Ahora podrá entenderse el lenguaje y el pensamiento místicos. La lógica mística no afirma 
el ser ni la nada abstractos. Hegel reconocía que especialmente en la metafísica cristiana se 
había dado, con el rechazo de la proposición ex nihilo nihil fit, la afirmación de un tránsito 
de la nada al ser. Esta metafísica no era, pues, un sistema de la identidad, ya que no estaba 
fundada en el principio según el cual el ser solamente es y la nada solamente no es. Hegel 
admite, pues, que la metafísica cristiana supera la presunta posición budista que 
fundamentaría la realidad en una nada que sola es nada. Y admite también, expresamente, 
que del mismo modo supera la posición eleática y su esfuerzo por fundar la realidad en el 
ser que solamente es ser. En otras palabras, la metafísica cristiana había superado lo que la 
dialéctica quiere superar. No se le puede, entonces, hacer ya el reproche de haber querido 
comenzar con el "pistoletazo" de la revelación interna o de la intuición intelectual. Para 
negar la diferencia del puro ser y la pura nada, Hegel recurre,además, en su lógica, a las 
imágenes de la pura luz y la pura tiniebla: en la pura luz se ve tan poco como en la pura 
tiniebla, pues el puro ver es un puro no ver. Sólo la tiniebla hace visible la luz. A la misma 
imagen se recurre en el momento místico. Dionisio el Aeropagita ensaya, en su itinerario de 
ascenso y descenso en busca de expresiones para el principio, todas las afirmaciones y 
todas las negaciones. En el primer caso es el ascenso hacia la luz, y en segundo el descenso 
a las tinieblas. Pero ni en la luz ni en las tinieblas puede hallar el alma el refugio suficiente: 
debe buscarlo en la oscuridad transluminosa, en el rayo de tiniebla. En el ascenso, aparece 
la afirmación del ser por la vía eminencial; en el descenso, su negación; y en seguida se 
descubre la insuficiencia de la afirmación y de la negación. Llega, así al momento 
dialéctico, que es el de la oscuridad transluminosa y el rayo de tiniebla.
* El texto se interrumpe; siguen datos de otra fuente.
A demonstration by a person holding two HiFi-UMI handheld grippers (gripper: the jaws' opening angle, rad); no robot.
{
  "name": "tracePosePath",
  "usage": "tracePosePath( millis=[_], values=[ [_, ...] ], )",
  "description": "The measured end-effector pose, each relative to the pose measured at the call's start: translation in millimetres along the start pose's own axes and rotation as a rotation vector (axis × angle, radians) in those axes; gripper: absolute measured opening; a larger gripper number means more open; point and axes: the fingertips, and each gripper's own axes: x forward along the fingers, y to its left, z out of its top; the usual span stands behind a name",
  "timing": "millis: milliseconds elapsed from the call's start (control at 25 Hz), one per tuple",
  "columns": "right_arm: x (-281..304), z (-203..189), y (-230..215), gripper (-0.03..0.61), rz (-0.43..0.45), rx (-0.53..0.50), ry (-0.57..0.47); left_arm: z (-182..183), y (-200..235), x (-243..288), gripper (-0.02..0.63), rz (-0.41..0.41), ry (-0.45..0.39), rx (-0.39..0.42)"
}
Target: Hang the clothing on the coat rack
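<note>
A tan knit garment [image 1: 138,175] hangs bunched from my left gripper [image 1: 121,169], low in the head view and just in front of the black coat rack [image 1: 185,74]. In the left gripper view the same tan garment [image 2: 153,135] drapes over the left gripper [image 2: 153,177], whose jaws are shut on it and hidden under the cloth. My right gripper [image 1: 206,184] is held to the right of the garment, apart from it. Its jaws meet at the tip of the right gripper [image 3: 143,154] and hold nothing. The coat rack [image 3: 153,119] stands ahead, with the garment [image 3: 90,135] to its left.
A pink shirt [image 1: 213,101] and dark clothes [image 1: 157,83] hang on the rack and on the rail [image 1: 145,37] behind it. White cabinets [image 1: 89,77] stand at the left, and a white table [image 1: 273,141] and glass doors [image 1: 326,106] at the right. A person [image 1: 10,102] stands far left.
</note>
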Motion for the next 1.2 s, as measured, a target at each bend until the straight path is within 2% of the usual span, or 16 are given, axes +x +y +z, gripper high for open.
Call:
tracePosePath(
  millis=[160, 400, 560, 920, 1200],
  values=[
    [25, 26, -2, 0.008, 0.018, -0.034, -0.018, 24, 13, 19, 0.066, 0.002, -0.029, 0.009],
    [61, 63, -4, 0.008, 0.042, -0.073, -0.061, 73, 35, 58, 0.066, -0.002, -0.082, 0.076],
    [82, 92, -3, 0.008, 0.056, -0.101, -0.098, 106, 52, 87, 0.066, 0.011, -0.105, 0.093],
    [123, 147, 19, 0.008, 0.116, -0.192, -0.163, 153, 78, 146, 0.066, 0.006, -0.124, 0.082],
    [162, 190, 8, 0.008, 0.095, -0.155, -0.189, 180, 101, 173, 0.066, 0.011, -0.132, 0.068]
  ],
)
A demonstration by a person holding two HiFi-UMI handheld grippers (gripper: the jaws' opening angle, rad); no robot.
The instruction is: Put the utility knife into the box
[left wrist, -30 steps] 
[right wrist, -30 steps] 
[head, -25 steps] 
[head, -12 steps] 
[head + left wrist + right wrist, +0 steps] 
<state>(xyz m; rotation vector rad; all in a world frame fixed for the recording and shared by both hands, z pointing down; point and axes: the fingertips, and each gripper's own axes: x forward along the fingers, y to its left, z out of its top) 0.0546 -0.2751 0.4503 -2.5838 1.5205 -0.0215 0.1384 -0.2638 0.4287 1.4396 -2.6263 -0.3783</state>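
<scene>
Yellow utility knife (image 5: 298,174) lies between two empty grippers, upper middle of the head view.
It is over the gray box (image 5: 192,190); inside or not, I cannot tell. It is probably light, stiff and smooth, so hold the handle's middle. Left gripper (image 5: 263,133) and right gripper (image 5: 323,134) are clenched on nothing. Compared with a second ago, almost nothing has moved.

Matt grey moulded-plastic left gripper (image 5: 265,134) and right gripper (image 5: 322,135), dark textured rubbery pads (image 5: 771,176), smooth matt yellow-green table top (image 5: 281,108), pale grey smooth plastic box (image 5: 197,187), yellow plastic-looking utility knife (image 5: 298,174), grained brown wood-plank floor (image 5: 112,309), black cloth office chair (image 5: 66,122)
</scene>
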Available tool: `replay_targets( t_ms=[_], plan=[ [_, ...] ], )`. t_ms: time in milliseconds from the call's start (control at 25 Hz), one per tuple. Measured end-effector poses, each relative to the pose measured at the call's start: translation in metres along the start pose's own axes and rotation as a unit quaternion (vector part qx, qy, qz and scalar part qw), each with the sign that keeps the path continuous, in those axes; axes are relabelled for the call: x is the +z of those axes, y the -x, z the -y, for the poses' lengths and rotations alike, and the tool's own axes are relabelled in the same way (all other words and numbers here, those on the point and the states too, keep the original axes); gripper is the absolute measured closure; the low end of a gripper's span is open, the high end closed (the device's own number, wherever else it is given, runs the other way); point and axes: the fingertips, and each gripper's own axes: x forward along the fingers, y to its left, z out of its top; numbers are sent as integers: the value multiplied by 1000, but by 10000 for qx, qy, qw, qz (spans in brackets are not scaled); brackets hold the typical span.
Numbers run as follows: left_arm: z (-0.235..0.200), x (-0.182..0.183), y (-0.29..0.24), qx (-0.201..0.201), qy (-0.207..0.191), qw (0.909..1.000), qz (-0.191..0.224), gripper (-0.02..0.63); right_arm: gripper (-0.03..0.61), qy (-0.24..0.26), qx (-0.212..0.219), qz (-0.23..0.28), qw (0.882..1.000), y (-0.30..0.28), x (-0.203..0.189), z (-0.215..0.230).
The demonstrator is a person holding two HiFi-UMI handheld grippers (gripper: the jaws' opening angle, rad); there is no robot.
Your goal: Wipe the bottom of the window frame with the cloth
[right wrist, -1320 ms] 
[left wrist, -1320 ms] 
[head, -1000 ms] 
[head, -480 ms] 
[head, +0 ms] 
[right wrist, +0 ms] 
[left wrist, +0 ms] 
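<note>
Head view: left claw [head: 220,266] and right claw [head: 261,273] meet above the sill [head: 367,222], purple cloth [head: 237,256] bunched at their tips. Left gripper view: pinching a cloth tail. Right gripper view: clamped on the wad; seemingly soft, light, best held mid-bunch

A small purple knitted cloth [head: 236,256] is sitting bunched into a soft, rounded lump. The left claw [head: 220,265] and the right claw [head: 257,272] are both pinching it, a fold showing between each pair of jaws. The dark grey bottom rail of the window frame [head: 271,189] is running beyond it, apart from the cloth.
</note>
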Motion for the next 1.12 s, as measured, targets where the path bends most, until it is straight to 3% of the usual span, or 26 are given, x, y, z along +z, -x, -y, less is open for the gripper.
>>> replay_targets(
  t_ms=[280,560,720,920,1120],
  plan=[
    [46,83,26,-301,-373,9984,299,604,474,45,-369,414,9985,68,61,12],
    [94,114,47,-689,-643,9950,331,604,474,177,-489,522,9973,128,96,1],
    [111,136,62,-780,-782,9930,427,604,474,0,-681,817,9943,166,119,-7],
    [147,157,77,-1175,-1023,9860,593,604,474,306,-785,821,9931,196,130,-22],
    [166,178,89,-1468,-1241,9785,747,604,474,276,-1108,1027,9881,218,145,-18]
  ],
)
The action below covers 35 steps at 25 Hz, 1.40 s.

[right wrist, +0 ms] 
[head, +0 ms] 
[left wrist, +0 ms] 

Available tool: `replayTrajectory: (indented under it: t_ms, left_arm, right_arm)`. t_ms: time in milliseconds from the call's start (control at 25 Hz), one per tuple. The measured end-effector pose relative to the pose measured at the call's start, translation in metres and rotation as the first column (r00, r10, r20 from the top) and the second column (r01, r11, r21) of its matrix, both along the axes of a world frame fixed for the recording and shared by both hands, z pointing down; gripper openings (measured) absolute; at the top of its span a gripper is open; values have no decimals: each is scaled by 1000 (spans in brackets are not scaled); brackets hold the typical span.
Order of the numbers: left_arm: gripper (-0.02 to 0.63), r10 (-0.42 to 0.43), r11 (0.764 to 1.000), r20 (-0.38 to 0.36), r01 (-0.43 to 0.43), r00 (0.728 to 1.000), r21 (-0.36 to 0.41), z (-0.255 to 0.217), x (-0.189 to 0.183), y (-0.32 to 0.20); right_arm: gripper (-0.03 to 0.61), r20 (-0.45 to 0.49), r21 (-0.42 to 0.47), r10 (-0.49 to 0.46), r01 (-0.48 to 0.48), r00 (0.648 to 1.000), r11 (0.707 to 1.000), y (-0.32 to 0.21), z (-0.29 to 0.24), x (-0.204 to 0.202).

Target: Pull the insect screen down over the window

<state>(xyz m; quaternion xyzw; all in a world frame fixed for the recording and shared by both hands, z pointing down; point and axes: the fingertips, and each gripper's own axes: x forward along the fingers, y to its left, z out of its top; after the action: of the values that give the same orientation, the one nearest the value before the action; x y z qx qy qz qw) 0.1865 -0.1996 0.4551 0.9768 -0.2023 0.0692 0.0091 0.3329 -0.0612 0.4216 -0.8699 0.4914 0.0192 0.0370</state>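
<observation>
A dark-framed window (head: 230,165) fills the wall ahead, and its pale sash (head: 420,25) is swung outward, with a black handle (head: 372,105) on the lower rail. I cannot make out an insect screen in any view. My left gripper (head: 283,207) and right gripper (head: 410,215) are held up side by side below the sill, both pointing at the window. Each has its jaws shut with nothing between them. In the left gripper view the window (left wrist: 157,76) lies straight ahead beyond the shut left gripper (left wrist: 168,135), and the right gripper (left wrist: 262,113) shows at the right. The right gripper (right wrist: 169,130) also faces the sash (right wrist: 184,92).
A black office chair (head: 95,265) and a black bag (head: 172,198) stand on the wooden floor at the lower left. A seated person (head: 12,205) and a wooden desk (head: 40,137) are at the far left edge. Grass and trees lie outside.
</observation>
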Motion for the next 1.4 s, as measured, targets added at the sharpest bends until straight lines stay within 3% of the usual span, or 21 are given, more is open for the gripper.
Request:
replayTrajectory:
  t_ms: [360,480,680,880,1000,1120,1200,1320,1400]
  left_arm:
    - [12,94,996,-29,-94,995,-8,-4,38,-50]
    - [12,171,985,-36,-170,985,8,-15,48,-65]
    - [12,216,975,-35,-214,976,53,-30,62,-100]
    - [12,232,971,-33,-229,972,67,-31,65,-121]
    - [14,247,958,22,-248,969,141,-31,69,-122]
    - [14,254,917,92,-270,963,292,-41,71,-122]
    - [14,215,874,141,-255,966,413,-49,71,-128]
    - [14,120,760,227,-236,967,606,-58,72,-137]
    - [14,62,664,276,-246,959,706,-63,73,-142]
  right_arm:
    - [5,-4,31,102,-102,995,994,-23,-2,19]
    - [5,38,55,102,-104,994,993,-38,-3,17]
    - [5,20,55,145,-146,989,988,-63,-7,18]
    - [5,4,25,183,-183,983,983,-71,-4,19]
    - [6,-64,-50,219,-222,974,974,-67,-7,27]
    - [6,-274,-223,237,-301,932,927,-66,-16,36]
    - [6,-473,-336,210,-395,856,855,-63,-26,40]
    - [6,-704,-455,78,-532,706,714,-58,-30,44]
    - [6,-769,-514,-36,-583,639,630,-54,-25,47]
Es entonces cuando 
se descubre que el no ser no es mero no ser, sino que está trabajado por la aspiración al ser; 
y por ello puede decirse que en el no ser se dan hasta el bien y la belleza, y que en el bien y 
en la belleza se da, de cierta manera, el no ser. Invocación de la nada al ser y vocación del 
ser hacia la nada. 
 
Pero ése es sólo el proceso, y no su término. En el término, el proceso ha de ser negado, 
dejando de ser proceso, y para ello ha de mostrar en grado máximo su fuerza apofántica. El 
devenir –había dicho Hegel con otra intención– concluye en un resultado quieto. Esa 
quietud es, ahora, la última negación. Por ello la Teología Mística de Dionisio el 
Aeropagita termina negando todos los momentos lógicos posibles: el principio ni es ni no 
es; ni quiere ni no quiere ser llamado Dios, ni Unidad, ni divinidad; no está inmóvil, ni en 
movimiento, ni en reposo; no es tiniebla ni es luz, ni es error ni es verdad. El principio, 
absolutamente independiente, excede todas las afirmaciones y todas las negaciones, no 
admite afirmación ni negación alguna. No admite siquiera estas mismas negaciones, que 
también deben ser negadas y que por ello no pueden encontrar, como para su verdad 
declaraba no poder encontrarlo la dialéctica, un juicio en que expresarse. 
 
Ahora sí la mística puede ser condenada a silencio. Ya ha descubierto, mediante la 
redención del pensamiento –que es uno de sus caminos, y no el único–, la independencia 
absoluta que nos había servido para definirla.